Bernie Willock

Personal information
- Born: Victoria, British Columbia, Canada

Team information
- Discipline: Road racing

Major wins
- 1980 Canadian Championships

Medal record
Men's road bicycle racing
Canadian National Road Race Championships
| Gold medal – first place | 1980 | Road race |
Pan American Games
Representing Canada
| Bronze medal – third place | 1979 Puerto Rico | Team time trial |

= Bernie Willock =

Canadian cyclist and businessman

Bernard Willock is a Canadian businessman and former cyclist. Willock has worked as the President and CEO of Food for the Hungry Canada, and owned La-Z-Boy licensed furniture stores. As a cyclist, Willock won the 1980 Canadian National Road Race Championships, and was part of the Canadian team that came third in the team time trial event at the 1979 Pan American Games. He was scheduled to compete at the 1980 Summer Olympics, until Canada joined the boycott of the event, and competed at the 1982 Commonwealth Games.

==Cycling career==
Willock was a member of Victoria Wheelers cycling club. Willock was part of the Canadian team, alongside Eon D'Ornellas, Pierre Harvey and Normand St-Aubin, that came third in the team time trial event at the 1979 Pan American Games. In 1980, Willock won the Canadian National Road Race Championships. He was in the British Columbian team that came second in the Canadian Provincial 100 km team time trial. British Columbia lost the race's lead to Quebec after being incorrectly directed by the course motorbikes, which led to a 2.5 mi diversion.
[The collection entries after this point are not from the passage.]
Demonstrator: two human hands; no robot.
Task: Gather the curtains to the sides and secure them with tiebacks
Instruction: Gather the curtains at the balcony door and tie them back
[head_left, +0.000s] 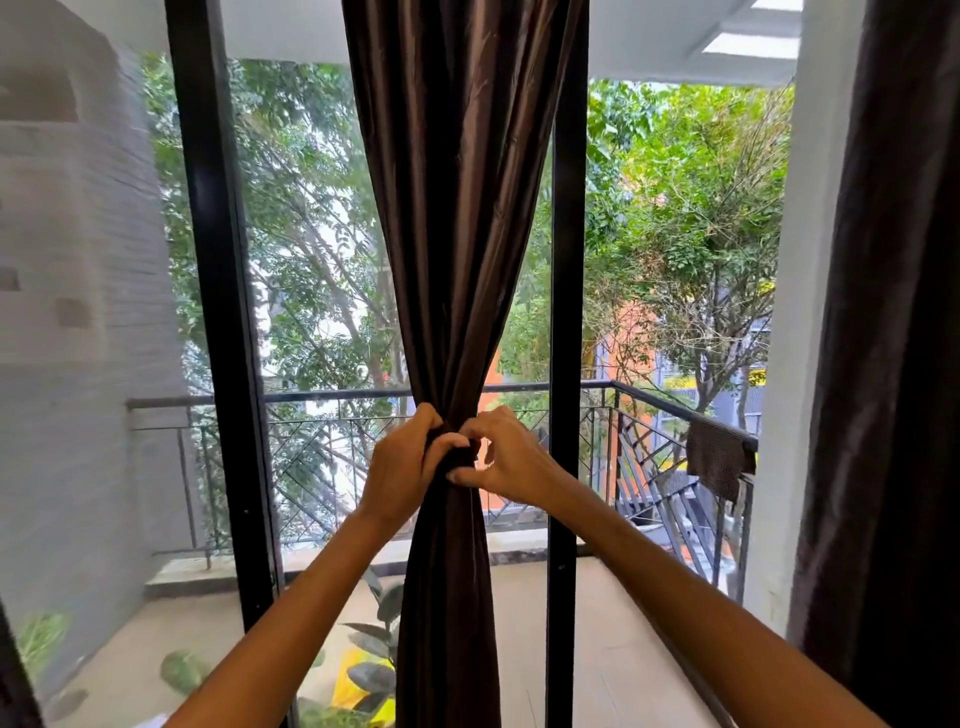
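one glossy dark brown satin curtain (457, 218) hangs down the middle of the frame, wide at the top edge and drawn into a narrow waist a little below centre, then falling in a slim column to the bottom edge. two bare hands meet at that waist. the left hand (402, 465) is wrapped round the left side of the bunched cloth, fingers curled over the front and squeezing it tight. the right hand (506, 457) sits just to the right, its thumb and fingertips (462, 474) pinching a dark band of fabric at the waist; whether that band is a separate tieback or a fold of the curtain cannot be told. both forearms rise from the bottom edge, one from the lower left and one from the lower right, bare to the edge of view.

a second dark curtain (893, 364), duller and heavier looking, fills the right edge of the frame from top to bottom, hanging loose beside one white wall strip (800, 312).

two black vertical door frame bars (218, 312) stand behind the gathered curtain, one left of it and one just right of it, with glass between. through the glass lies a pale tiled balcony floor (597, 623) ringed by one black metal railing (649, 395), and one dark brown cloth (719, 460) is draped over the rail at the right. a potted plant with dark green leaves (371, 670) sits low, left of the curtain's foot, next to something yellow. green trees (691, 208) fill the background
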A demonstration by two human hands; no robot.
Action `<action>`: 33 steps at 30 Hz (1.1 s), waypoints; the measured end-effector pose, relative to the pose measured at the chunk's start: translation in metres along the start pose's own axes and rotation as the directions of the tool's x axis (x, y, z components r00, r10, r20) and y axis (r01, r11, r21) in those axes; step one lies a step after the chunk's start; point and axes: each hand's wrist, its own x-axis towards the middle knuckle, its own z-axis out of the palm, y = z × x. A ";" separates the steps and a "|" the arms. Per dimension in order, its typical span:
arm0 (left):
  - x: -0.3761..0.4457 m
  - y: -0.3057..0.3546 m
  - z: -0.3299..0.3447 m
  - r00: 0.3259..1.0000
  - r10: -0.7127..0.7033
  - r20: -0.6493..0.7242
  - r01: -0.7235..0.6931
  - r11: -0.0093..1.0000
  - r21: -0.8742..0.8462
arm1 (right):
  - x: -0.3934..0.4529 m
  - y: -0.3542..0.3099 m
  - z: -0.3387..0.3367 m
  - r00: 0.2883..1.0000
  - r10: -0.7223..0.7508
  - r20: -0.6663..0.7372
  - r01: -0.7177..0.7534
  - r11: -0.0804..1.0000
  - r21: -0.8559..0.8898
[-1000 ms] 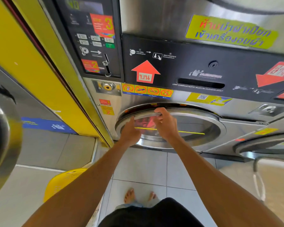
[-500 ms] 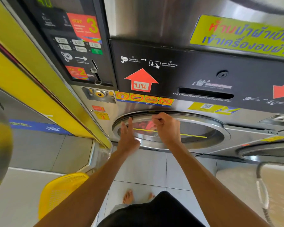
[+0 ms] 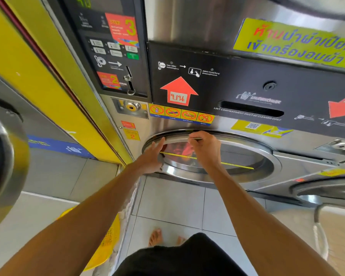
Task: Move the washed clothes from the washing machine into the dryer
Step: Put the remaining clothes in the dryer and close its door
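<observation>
The steel dryer's round door (image 3: pixel 247 172) faces me, its glass crossed by a yellow line. Red and pink clothes (image 3: pixel 182 150) show behind the glass between my hands. My left hand (image 3: pixel 152 156) lies flat on the door's left rim with its fingers spread. My right hand (image 3: pixel 206 148) is curled over the upper rim of the door, fingers gripping its edge. The door looks pressed against the machine's front; whether it is latched I cannot tell.
A black control panel (image 3: pixel 112 50) with coin slot sits above left. A yellow basket (image 3: pixel 106 242) stands on the tiled floor at lower left, beside a steel washer door (image 3: pixel 6 166). Another round door (image 3: pixel 327 190) and a beige bag (image 3: pixel 339 240) are at right. My bare feet (image 3: pixel 157 237) are below.
My left hand has opened from a curled grip to flat fingers on the rim. The view has come closer to the door; my right hand stays on the top edge.
</observation>
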 end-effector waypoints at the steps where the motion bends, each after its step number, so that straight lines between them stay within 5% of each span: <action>1: -0.002 0.004 -0.009 1.000 -0.006 0.004 0.006 0.999 0.041 | -0.001 -0.003 -0.001 1.000 0.009 -0.005 -0.009 1.000 0.011; 7: -0.015 0.045 -0.020 0.999 0.019 -0.048 -0.015 0.996 0.084 | -0.001 -0.009 -0.005 0.996 0.064 0.063 -0.062 0.998 -0.033; 12: -0.036 0.056 -0.007 0.993 -0.004 -0.116 0.007 1.000 0.020 | -0.002 -0.012 -0.016 0.957 0.101 0.271 -0.046 0.979 -0.201; 22: -0.120 -0.004 -0.019 0.924 -0.261 -0.279 0.233 0.964 -0.131 | -0.020 -0.043 -0.016 0.818 -0.060 0.573 0.359 0.831 -0.426; 28: -0.222 -0.059 -0.034 0.820 -0.398 -0.412 0.323 0.915 -0.242 | -0.065 -0.116 0.022 0.581 -0.265 0.769 0.601 0.778 -0.186; 33: -0.332 -0.097 -0.045 0.642 -0.510 -0.573 0.327 0.858 -0.397 | -0.138 -0.201 0.080 0.358 -0.449 0.819 0.716 0.695 0.067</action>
Willock qualified to compete in the road race and team time trial events at the 1980 Summer Olympics in Moscow, USSR. In June 1980, Canada joined the 1980 Summer Olympics boycott, and so Willock was unable to attend the Games. Willock was critical of the boycott, saying that the only outcome of it was the retaliatory 1984 Summer Olympics boycott. In 1981, Willock won the Whistler two-day 220 km cycle race, finishing ahead of his brother Martin. He was also part of the British Columbian team that won the 1981 Canadian Provincial 100 km team time trial, and also came fifth at that year's Gastown Grand Prix.

Willock was part of the Canadian team that came seventh in the team event at the 1982 UCI Track Cycling World Championships in Leicester, England, and eleventh at the team time trial event at the 1982 UCI Road World Championships. He competed in the team time trial event at the 1982 Commonwealth Games, Australia, where Canada finished sixth.

Willock retired from cycling after the 1982 Commonwealth Games. He later coached his brother Martin, and was also a coach at the Victoria Wheelers club. In 1988, he returned to cycling on a casual basis.

==Business career==
In 1999, Willock and a friend set up a La-Z-Boy licensed furniture store in Victoria. They later opened another store in Nanaimo in 2003. In 2011, Willock retired from the furniture business and sold his shares in the stores. In 2014, Willock became the President and CEO of Food for the Hungry Canada.

==Personal life==
Willock is from Victoria, British Columbia, Canada. He is the brother of Martin Willock who competed for Canada in the team time trial event at the 1984 Summer Olympics. His niece Erinne Willock competed at the 2008 Summer Olympics.